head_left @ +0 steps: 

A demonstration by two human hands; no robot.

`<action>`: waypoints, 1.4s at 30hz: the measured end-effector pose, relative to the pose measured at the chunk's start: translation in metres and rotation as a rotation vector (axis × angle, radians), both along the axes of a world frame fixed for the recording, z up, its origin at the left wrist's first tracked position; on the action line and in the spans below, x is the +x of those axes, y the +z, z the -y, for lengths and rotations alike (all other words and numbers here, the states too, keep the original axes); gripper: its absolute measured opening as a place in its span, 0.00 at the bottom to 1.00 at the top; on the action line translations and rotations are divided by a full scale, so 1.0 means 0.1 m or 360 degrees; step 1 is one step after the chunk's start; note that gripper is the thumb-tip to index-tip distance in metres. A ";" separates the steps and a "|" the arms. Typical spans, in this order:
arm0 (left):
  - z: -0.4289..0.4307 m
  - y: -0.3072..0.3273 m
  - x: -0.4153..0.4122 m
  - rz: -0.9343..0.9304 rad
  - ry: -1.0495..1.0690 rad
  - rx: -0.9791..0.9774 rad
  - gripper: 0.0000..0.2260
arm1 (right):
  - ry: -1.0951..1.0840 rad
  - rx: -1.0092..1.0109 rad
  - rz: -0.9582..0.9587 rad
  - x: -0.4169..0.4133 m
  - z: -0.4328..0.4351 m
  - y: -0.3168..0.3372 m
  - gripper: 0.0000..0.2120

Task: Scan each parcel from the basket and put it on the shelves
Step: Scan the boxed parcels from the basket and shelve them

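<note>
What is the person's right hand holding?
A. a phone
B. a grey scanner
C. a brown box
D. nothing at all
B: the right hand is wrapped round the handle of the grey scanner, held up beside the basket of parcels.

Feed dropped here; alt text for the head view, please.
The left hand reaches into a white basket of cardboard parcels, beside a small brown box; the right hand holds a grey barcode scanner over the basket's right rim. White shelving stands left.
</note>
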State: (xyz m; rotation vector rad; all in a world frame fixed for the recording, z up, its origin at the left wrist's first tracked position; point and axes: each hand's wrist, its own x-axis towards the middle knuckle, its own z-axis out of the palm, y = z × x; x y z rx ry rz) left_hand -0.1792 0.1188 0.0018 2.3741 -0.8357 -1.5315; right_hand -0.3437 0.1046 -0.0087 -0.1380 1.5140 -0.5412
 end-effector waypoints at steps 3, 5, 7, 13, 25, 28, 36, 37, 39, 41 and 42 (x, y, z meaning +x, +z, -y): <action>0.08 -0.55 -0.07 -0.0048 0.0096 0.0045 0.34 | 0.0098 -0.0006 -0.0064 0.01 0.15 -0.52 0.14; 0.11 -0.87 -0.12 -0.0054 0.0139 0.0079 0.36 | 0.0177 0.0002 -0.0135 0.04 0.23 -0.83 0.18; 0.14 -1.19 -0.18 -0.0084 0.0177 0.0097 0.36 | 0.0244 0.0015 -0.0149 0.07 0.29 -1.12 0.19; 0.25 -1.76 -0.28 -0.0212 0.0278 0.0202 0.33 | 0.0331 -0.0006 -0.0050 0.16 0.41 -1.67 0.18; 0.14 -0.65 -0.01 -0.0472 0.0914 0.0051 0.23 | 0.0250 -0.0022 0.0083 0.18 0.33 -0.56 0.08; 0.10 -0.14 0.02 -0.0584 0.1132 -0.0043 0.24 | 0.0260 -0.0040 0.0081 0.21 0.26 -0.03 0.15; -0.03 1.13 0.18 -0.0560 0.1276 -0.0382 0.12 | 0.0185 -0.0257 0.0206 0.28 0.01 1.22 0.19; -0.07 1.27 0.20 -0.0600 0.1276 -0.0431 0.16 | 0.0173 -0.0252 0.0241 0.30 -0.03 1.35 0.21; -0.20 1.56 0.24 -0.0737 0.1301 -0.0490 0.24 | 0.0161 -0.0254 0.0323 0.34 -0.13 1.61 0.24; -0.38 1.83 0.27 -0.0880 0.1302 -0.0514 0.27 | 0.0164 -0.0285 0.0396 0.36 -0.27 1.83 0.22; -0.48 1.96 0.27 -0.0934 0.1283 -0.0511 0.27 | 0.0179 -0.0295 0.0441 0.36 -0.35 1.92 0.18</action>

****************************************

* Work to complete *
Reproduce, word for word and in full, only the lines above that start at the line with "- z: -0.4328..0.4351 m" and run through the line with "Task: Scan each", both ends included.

* Result below *
  - z: -0.4328..0.4351 m
  - y: -0.3168..0.3372 m
  - gripper: 0.0000..0.2120

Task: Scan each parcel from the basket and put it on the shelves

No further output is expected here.